▸ **PROBLEM DETAILS**
Please could you give again the lines from the one holding "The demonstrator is" through the final line of the data below, exactly, with no other lines?

▸ **DATASET EXTRACT**
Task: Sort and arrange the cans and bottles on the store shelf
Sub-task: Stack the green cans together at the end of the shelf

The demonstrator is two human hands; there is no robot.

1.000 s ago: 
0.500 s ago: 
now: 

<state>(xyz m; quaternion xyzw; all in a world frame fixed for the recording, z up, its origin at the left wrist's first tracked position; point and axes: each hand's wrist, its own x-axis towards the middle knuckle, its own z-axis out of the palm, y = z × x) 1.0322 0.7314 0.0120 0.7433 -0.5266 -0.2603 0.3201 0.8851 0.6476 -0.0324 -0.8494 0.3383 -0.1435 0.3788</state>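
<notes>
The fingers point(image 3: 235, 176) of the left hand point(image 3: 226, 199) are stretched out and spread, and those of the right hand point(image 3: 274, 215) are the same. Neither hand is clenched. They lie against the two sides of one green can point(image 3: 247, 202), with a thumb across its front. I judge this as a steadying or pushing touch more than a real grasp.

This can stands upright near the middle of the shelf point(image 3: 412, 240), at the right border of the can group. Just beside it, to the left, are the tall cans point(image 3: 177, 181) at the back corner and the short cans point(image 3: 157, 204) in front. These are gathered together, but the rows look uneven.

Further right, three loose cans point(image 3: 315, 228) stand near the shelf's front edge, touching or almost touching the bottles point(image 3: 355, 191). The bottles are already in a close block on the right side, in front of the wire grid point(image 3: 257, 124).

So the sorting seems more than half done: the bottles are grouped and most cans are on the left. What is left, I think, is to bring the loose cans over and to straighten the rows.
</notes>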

▸ **SOLUTION TO THIS PROBLEM**
The demonstrator is two human hands; there is no robot.

1.000 s ago: 
0.500 s ago: 
now: 

<state>(xyz m; quaternion xyzw; all in a world frame fixed for the recording, z up, its origin at the left wrist's first tracked position; point and axes: each hand's wrist, its own x-axis towards the middle knuckle, its own z-axis out of the palm, y = z × x) 1.0322 0.7314 0.0120 0.7433 -0.5266 -0.2603 0.3201 0.8851 0.6476 -0.0324 -0.8494 0.3383 -0.1435 0.3788</state>
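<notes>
The fingers point(image 3: 235, 176) of the left hand point(image 3: 226, 199) are stretched out and spread, and those of the right hand point(image 3: 274, 215) are the same. Neither hand is clenched. They lie against the two sides of one green can point(image 3: 247, 202), with a thumb across its front. I judge this as a steadying or pushing touch more than a real grasp.

This can stands upright near the middle of the shelf point(image 3: 412, 240), at the right border of the can group. Just beside it, to the left, are the tall cans point(image 3: 177, 181) at the back corner and the short cans point(image 3: 157, 204) in front. These are gathered together, but the rows look uneven.

Further right, three loose cans point(image 3: 315, 228) stand near the shelf's front edge, touching or almost touching the bottles point(image 3: 355, 191). The bottles are already in a close block on the right side, in front of the wire grid point(image 3: 257, 124).

So the sorting seems more than half done: the bottles are grouped and most cans are on the left. What is left, I think, is to bring the loose cans over and to straighten the rows.
</notes>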

With this output, the exercise is done.